DIRECTIONS FOR THIS TASK:
Nothing but an exact copy is wanted here: the line with "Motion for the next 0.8" and all the lines that follow it in the entries below.

—————

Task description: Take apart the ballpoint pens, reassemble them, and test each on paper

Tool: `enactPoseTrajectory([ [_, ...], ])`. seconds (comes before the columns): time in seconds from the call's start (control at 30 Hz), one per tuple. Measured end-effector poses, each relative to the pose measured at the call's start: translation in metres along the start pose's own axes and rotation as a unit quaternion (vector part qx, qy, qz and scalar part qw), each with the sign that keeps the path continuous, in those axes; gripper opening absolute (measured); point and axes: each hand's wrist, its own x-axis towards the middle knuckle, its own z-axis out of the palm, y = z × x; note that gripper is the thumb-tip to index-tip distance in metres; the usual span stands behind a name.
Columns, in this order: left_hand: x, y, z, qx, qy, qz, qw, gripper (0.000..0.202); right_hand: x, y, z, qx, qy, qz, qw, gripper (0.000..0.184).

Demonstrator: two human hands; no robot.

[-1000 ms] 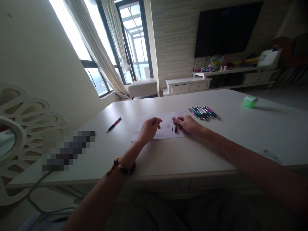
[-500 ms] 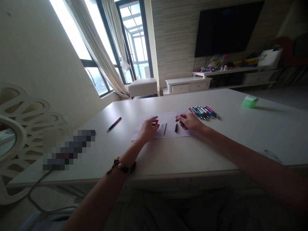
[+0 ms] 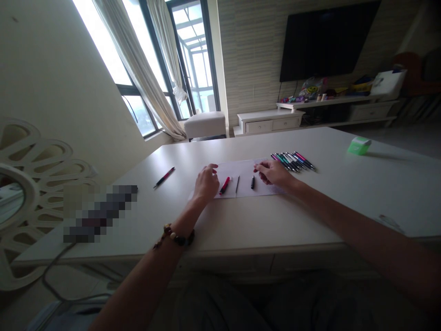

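My left hand (image 3: 206, 183) is open, its fingers apart, over the left side of a white sheet of paper (image 3: 244, 169). Just right of it lies a red pen barrel (image 3: 224, 185) with a dark end. A tiny pale piece (image 3: 231, 178) rests beside the barrel, too small to name. A thin dark pen refill (image 3: 237, 184) lies in the middle of the paper, and a short black pen part (image 3: 252, 182) sits farther right. My right hand (image 3: 270, 172) is at the paper's right side, fingertips pinched together; what they hold, if anything, is too small to make out.
Several pens (image 3: 292, 162) lie in a row behind my right hand. One red-and-black pen (image 3: 164, 177) lies alone at the left. A green-and-white box (image 3: 359, 145) stands at the right of the white table (image 3: 213, 230). A blurred-out dark object (image 3: 103, 214) is near the left edge.
My left hand has let go of the red pen barrel and moved left, leaving the barrel on the paper. My right hand stays pinched in about the same place.
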Motion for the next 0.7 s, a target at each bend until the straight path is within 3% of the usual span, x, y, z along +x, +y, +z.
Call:
enactPoseTrajectory([
  [0.23,-0.0027,0.0014,0.0006,0.044,-0.016,0.01,0.999,0.028,0.0002,0.0012,-0.0002,-0.009,0.001,-0.007,1.0,0.023],
  [0.47,-0.0081,0.0063,-0.0005,0.082,-0.099,0.032,0.991,0.041,-0.0014,-0.0009,0.0003,-0.028,0.006,-0.007,1.0,0.021],
  [0.7,-0.0058,0.0057,-0.0002,0.07,-0.071,0.027,0.995,0.033,-0.0032,-0.0023,0.0004,-0.055,0.01,-0.017,0.998,0.02],
])
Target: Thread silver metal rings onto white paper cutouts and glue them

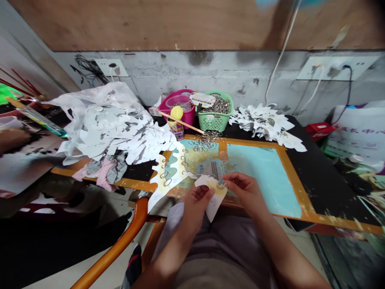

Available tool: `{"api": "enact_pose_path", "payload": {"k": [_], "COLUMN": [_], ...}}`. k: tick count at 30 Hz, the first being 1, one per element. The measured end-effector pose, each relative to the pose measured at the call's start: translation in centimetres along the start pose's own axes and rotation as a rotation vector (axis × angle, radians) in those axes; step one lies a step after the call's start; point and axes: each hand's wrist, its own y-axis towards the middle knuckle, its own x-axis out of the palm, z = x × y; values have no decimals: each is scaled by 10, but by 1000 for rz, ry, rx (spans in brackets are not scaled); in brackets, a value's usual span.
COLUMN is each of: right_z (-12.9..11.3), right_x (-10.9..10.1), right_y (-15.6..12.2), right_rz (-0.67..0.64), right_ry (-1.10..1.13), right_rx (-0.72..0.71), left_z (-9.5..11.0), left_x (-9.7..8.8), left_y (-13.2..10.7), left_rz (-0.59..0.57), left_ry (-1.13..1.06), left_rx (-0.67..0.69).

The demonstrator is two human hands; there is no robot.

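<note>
My left hand (197,204) grips a small white paper cutout (212,196) in front of my lap, fingers closed on its lower left edge. My right hand (245,190) pinches a small metal ring (221,184) at the cutout's upper right edge. Both hands hover over the near edge of a board with a light blue face and an orange border (270,180). A row of finished cutouts with rings (168,170) lies on the board just left of my hands.
A green basket of metal rings (215,110) and a pink basket (179,106) stand at the back, with loose rings (207,140) spilled before them. Piles of white cutouts lie at left (114,128) and back right (266,122). An orange chair arm (120,241) curves below left.
</note>
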Motion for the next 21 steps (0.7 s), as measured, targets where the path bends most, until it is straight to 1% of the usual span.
{"api": "enact_pose_path", "payload": {"k": [1, 3, 7, 10, 16, 18, 21], "right_z": [-1, -2, -2, -2, -3, -3, -3], "right_x": [0, 0, 2, 1, -1, 2, 6], "right_y": [0, -1, -4, -7, -15, -16, -16], "right_rz": [-10, 10, 38, 43, 23, 42, 57], "right_ry": [-59, -132, -160, -200, -261, -346, -438], "right_rx": [-32, -83, -139, -206, -308, -319, -252], "left_z": [0, -1, -2, -4, -8, -10, -14], "left_x": [0, 2, 5, 8, 9, 8, 7], "left_y": [0, 1, 0, -1, -3, -3, -3], "left_rz": [2, 12, 13, 2, -31, -27, -25], "left_ry": [-30, -96, -136, -162, -184, -176, -157], "left_rx": [6, 15, 6, 23, 53, 61, 94]}}
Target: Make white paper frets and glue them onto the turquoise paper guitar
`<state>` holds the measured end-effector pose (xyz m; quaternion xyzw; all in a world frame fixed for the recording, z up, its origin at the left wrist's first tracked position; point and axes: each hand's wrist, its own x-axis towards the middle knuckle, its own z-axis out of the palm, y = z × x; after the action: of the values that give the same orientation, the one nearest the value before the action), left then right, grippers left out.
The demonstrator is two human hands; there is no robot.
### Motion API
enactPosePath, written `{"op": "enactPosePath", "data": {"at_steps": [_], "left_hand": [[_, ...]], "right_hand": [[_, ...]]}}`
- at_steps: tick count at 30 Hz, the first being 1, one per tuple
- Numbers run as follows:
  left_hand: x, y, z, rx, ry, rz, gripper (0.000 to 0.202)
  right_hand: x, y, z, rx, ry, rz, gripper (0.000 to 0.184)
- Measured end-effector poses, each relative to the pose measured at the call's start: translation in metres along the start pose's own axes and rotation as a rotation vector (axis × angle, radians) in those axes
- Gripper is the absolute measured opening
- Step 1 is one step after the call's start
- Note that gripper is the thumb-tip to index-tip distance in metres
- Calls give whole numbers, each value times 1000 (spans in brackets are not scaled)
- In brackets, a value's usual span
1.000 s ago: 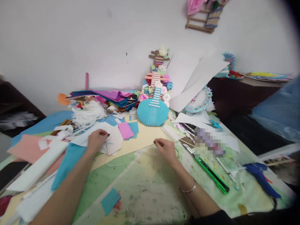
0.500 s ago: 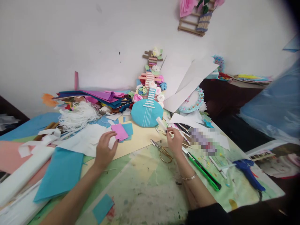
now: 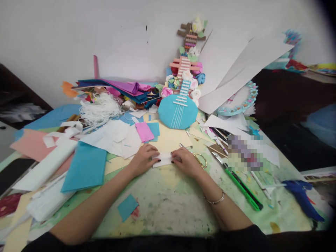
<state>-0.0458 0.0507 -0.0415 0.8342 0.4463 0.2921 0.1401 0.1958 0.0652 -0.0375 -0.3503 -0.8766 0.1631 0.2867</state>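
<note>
A small strip of white paper (image 3: 165,159) is stretched between my two hands, low over the middle of the table. Its left end is pinched by my left hand (image 3: 145,159), and its right end by my right hand (image 3: 184,161). Partly behind my right hand lie gold-handled scissors (image 3: 201,160). Just beyond the strip are a pink paper piece (image 3: 144,132) and a teal paper piece (image 3: 154,130). The blue paper lute (image 3: 178,111) leans upright at the back, its strings facing me.
Folded teal paper (image 3: 86,167) and a white roll (image 3: 47,166) lie to the left, below tangled white string (image 3: 101,108). On the right are a green utility knife (image 3: 244,190) and a blue glue gun (image 3: 304,197). A teal scrap (image 3: 127,207) rests near the front.
Both hands have come together, and the white strip, earlier held up in the right hand alone, is now between them. The view has shifted, so the scene sits differently.
</note>
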Motion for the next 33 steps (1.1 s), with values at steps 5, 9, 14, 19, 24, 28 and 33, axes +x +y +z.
{"op": "enactPosePath", "data": {"at_steps": [5,9,14,19,24,28,33], "left_hand": [[4,-3,-1,-48,-7,-89,22],[3,0,-3,-85,-32,-128,17],[3,9,-1,-196,-6,-154,30],[7,15,8,-137,-51,-58,29],[9,15,15,-88,-28,-89,11],[12,16,18,-79,-27,-98,9],[15,20,20,-87,-11,-131,9]], "right_hand": [[0,-3,-1,13,-31,36,27],[2,-6,1,4,38,61,36],[4,-2,1,30,51,50,19],[6,-6,0,81,17,27,18],[4,-4,2,72,40,59,21],[3,3,6,49,40,82,31],[6,4,9,43,56,104,16]]}}
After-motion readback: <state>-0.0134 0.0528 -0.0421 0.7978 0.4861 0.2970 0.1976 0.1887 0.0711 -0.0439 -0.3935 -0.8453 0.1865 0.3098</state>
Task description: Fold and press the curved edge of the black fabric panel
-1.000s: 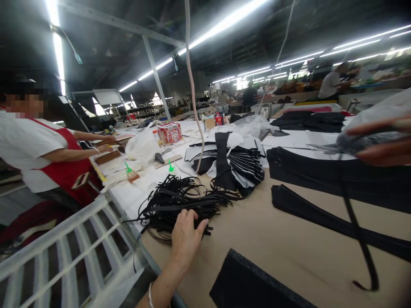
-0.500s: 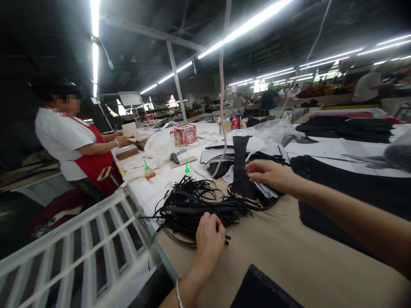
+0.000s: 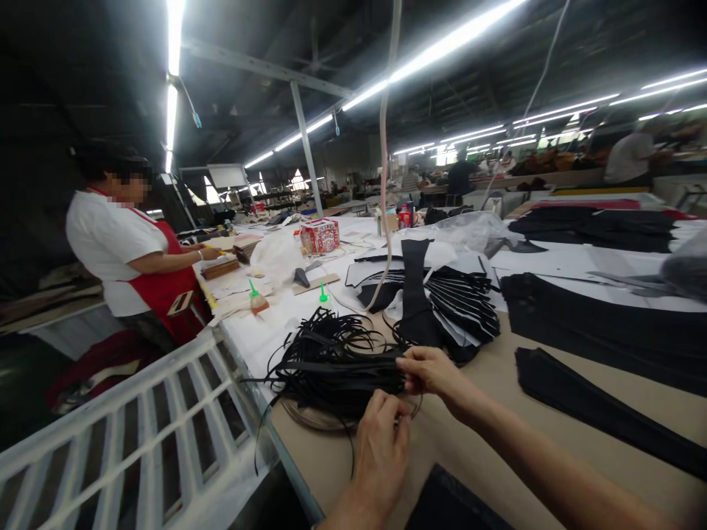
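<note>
A tangled heap of narrow black strips lies on the brown-covered table top. My right hand pinches the end of a black strip at the heap's right side. Just below and left of it, my left hand is closed, its curled fingertips on a black strip at the heap's front edge; most of that strip is hidden by the fingers. Behind my right hand lie a wide black fabric piece and a fanned stack of black pieces with white edges.
Large black panels and a long black piece lie at right. Small green-tipped bottles stand behind the heap. A pale hose hangs down to the table. A white slatted rack adjoins at left, with a co-worker beyond.
My right hand has come down and left from the black fabric piece to the strips. My left hand has shifted slightly right and down. The fanned stack is now uncovered.
</note>
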Available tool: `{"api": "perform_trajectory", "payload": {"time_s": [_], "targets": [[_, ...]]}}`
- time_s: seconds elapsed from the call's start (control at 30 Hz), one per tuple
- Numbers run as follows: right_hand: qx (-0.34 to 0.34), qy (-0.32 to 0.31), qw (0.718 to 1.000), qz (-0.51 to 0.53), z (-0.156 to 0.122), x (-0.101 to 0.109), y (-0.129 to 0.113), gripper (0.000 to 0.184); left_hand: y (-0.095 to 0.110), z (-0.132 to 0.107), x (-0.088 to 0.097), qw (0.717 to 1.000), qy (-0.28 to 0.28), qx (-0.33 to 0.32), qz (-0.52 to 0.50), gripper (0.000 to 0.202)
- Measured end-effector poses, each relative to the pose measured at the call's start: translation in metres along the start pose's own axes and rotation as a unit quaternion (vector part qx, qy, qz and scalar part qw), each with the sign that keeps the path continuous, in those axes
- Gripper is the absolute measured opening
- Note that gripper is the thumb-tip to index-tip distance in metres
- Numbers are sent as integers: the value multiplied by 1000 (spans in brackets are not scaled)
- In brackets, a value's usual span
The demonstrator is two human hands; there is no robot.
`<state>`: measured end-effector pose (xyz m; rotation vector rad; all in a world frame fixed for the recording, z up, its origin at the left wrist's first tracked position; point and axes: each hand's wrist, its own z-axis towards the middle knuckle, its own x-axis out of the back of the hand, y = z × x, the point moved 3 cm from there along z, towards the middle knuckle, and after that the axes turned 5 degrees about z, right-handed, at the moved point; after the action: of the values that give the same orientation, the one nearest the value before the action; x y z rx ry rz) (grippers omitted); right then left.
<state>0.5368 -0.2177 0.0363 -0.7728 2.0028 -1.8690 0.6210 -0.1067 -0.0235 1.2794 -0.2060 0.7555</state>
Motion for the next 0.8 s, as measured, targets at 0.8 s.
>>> {"api": "perform_trajectory", "payload": {"time_s": [0.8], "targets": [[-157,-65,984,-49,-239,116,12,60,61,-7,-19,695,-160,243,-658,38]]}}
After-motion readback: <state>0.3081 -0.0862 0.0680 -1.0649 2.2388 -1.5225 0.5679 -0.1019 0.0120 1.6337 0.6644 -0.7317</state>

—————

EXERCISE SOLUTION:
Motion for the next 0.8 s, as measured, targets at 0.8 s.
>>> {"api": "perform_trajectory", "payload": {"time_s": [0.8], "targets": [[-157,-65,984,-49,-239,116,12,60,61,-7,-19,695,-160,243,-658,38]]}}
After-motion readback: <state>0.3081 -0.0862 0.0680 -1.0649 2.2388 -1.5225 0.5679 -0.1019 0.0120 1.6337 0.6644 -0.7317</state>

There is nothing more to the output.